**WHAT IS REQUIRED:**
Below are the records; extract from them the line containing "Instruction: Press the" to the line containing "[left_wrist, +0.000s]", both lines included, exactly and with no pictures.

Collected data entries
◇ ◇ ◇ ◇ ◇ ◇ ◇

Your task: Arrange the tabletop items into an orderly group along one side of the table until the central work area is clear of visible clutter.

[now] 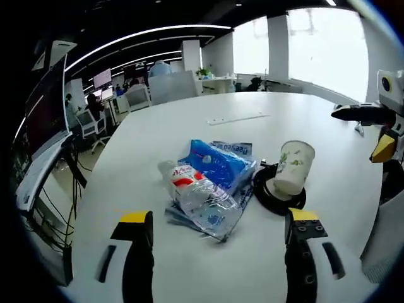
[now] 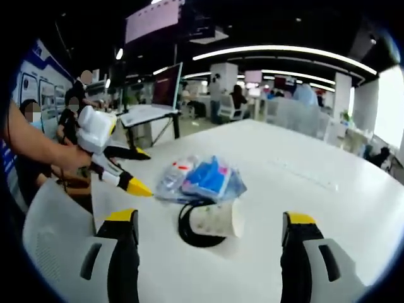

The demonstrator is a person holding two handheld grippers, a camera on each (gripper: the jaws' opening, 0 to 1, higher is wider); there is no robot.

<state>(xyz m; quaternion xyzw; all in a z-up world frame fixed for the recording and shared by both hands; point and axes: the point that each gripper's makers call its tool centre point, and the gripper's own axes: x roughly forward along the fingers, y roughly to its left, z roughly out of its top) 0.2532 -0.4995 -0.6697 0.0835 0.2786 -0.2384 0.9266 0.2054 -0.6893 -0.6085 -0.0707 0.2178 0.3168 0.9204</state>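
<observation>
A clear plastic bottle [image 1: 189,186] with a red label lies on a crumpled blue packet [image 1: 219,161] in the middle of the white table [image 1: 189,120]. To their right a paper cup [image 1: 293,165] rests on a black coiled ring [image 1: 278,197]. My left gripper [image 1: 219,218] hovers open just short of the pile. In the right gripper view the cup [image 2: 218,219] looks tipped on its side over the ring [image 2: 188,232], with the bottle and packet [image 2: 203,177] behind. My right gripper [image 2: 211,218] is open in front of the cup. The left gripper [image 2: 142,170] shows at the left, held by a hand.
A flat white strip [image 1: 237,118] lies farther back on the table. White chair backs stand at the table's edge [image 2: 50,233] [image 1: 386,240]. Monitors on stands [image 1: 47,110] line one side. The right gripper [image 1: 361,132] reaches in from the right edge.
</observation>
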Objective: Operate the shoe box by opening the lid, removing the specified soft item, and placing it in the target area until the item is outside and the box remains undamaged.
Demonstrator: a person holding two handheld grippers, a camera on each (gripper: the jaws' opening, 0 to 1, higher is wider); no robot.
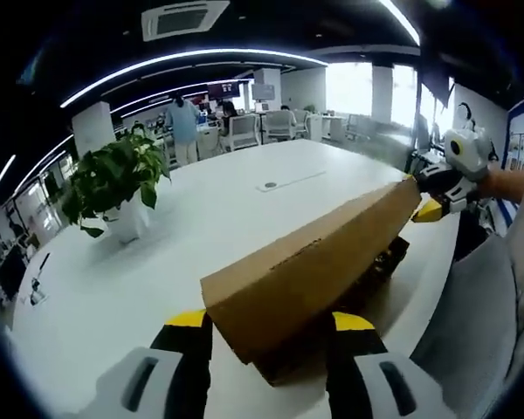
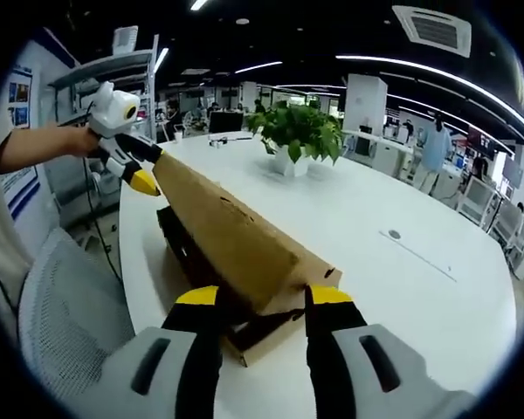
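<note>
The brown cardboard lid of the shoe box is raised and tilted over the box base, which rests on the white table. My left gripper is shut on the lid's near end, a yellow-tipped jaw on each side. At the lid's far end is my right gripper, held by a hand. In the right gripper view, my right gripper clamps the near end of the lid, and my left gripper holds the far end. Dark contents show under the lid; what they are is unclear.
A potted green plant stands on the table beyond the box. A grey mesh chair sits at the table edge beside the person's arm. Desks, chairs and people are far off in the office.
</note>
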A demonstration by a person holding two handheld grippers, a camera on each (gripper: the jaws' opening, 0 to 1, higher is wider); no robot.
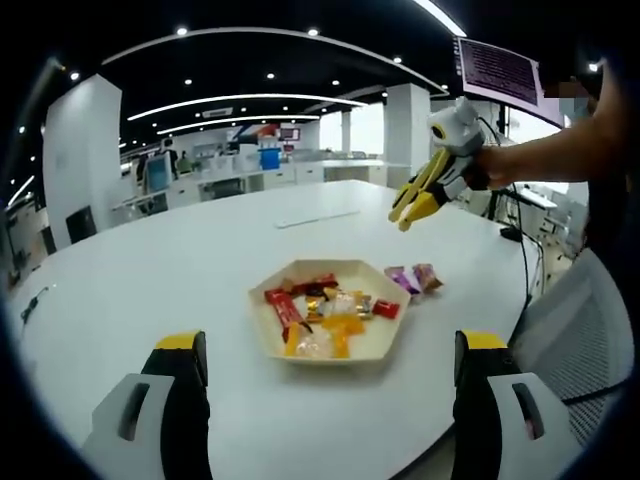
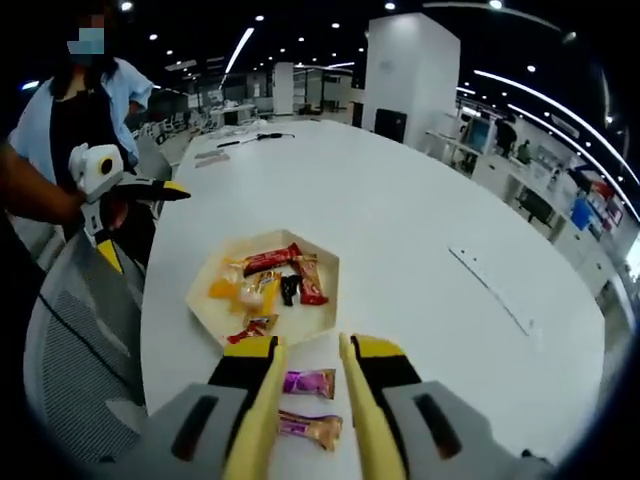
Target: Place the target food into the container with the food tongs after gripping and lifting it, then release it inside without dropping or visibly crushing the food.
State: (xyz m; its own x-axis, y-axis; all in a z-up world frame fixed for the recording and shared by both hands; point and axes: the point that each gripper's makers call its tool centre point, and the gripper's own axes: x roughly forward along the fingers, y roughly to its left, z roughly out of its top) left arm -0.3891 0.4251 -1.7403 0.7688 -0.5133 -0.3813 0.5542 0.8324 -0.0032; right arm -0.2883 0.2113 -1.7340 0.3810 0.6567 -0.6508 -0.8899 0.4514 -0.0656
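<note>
Your left gripper [image 1: 325, 365] hangs above the near edge of the white table [image 1: 150, 270] with its jaws set wide apart and nothing between them; straight ahead of the gap sits the hexagonal tray [image 1: 272, 340], heaped with wrapped sweets [image 1: 328, 310] whose labels are too small to read. Just past the tray's right side lie two loose wrapped candies [image 1: 415, 278], apart from it on the bare table. Your right gripper [image 1: 413, 205] comes in from the upper right, raised well above the table.

In the right gripper view, your right gripper [image 2: 308, 350] has its jaws a narrow gap apart, gripping nothing; the purple candy [image 2: 310, 382] lies on the table in that gap, and a second wrapped candy [image 2: 312, 428] lies nearer you, partly hidden by the jaws. The tray [image 2: 205, 300] sits just beyond the tips. Your left gripper [image 2: 140, 225] shows at far left, partly cut off by your hand [image 2: 112, 210]; a person stands behind it.
</note>
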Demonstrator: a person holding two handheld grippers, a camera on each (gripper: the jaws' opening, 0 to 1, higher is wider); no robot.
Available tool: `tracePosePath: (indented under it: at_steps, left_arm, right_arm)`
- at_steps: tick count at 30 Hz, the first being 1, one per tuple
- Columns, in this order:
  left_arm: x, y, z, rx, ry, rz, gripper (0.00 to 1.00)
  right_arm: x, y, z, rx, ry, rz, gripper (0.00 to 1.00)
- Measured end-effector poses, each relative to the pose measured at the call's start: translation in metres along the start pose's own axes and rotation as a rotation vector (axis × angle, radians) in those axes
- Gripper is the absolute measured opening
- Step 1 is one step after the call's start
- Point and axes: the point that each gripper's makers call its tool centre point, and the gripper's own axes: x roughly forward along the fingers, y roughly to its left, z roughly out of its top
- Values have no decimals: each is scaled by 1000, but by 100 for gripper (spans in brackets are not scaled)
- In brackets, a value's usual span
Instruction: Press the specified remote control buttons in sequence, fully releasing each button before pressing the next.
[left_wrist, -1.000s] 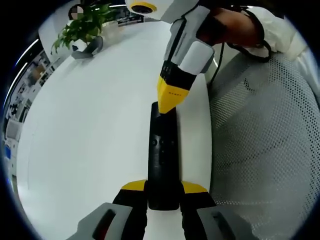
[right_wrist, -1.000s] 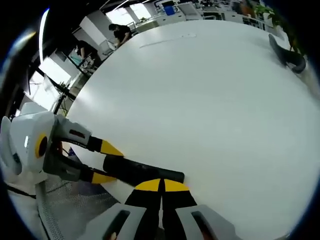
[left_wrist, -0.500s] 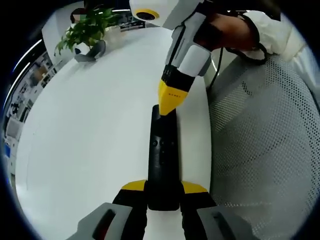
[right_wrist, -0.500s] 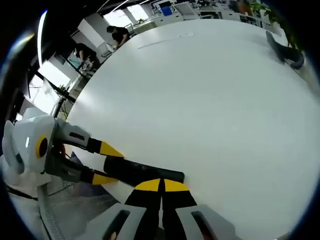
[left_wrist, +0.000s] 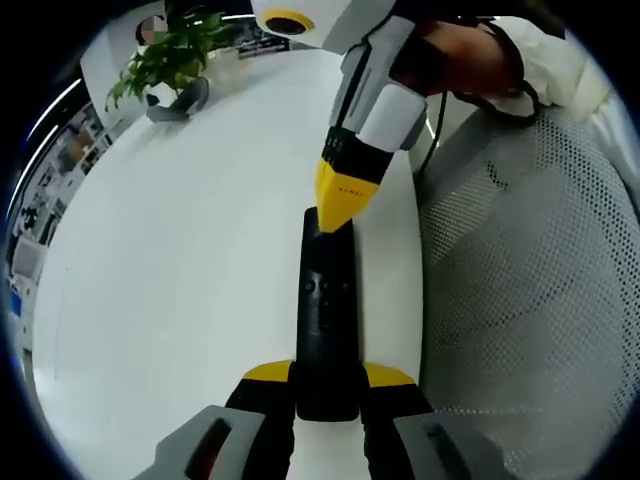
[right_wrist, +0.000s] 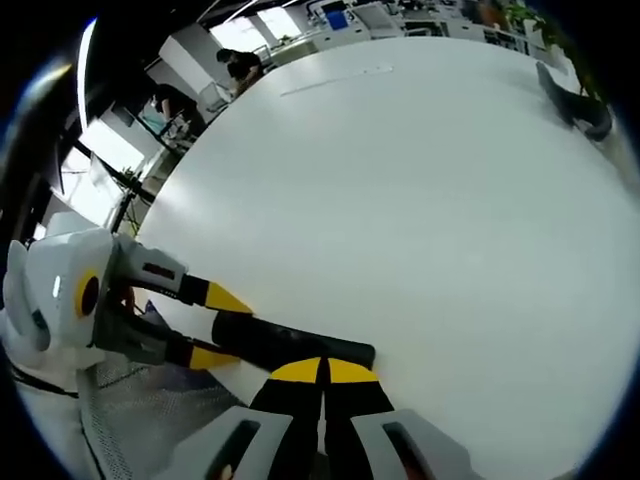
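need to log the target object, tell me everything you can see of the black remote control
The long, slim black remote control looks like matte plastic, with a few small buttons near its middle. It lies flat on the white table, close to the table's edge beside a grey mesh chair. The left gripper clamps its near end between yellow-tipped jaws. The right gripper, jaws shut to a yellow point, rests on its far end. In the right gripper view the remote control lies between both grippers.

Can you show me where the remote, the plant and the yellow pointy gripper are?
remote (left_wrist: 325, 320): left gripper view, buttoned top face.
plant (left_wrist: 165, 62): left gripper view, green leaves.
right hand-held gripper (left_wrist: 343, 200): left gripper view, closed yellow tips on the remote's far end.
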Motion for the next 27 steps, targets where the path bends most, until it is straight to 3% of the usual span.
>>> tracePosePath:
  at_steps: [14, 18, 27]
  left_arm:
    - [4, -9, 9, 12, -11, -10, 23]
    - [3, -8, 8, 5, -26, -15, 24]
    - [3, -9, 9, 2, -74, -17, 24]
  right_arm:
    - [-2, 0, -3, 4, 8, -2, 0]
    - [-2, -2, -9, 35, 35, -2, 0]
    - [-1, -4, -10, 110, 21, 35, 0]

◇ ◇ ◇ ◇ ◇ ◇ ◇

**RESULT:**
Instruction: Press the specified remote control buttons in sequence, fully releasing each button before pressing the next.
[left_wrist, -1.000s] 
[right_wrist, -1.000s] 
[left_wrist, -0.500s] 
[right_wrist, -0.500s] 
[left_wrist, +0.000s] 

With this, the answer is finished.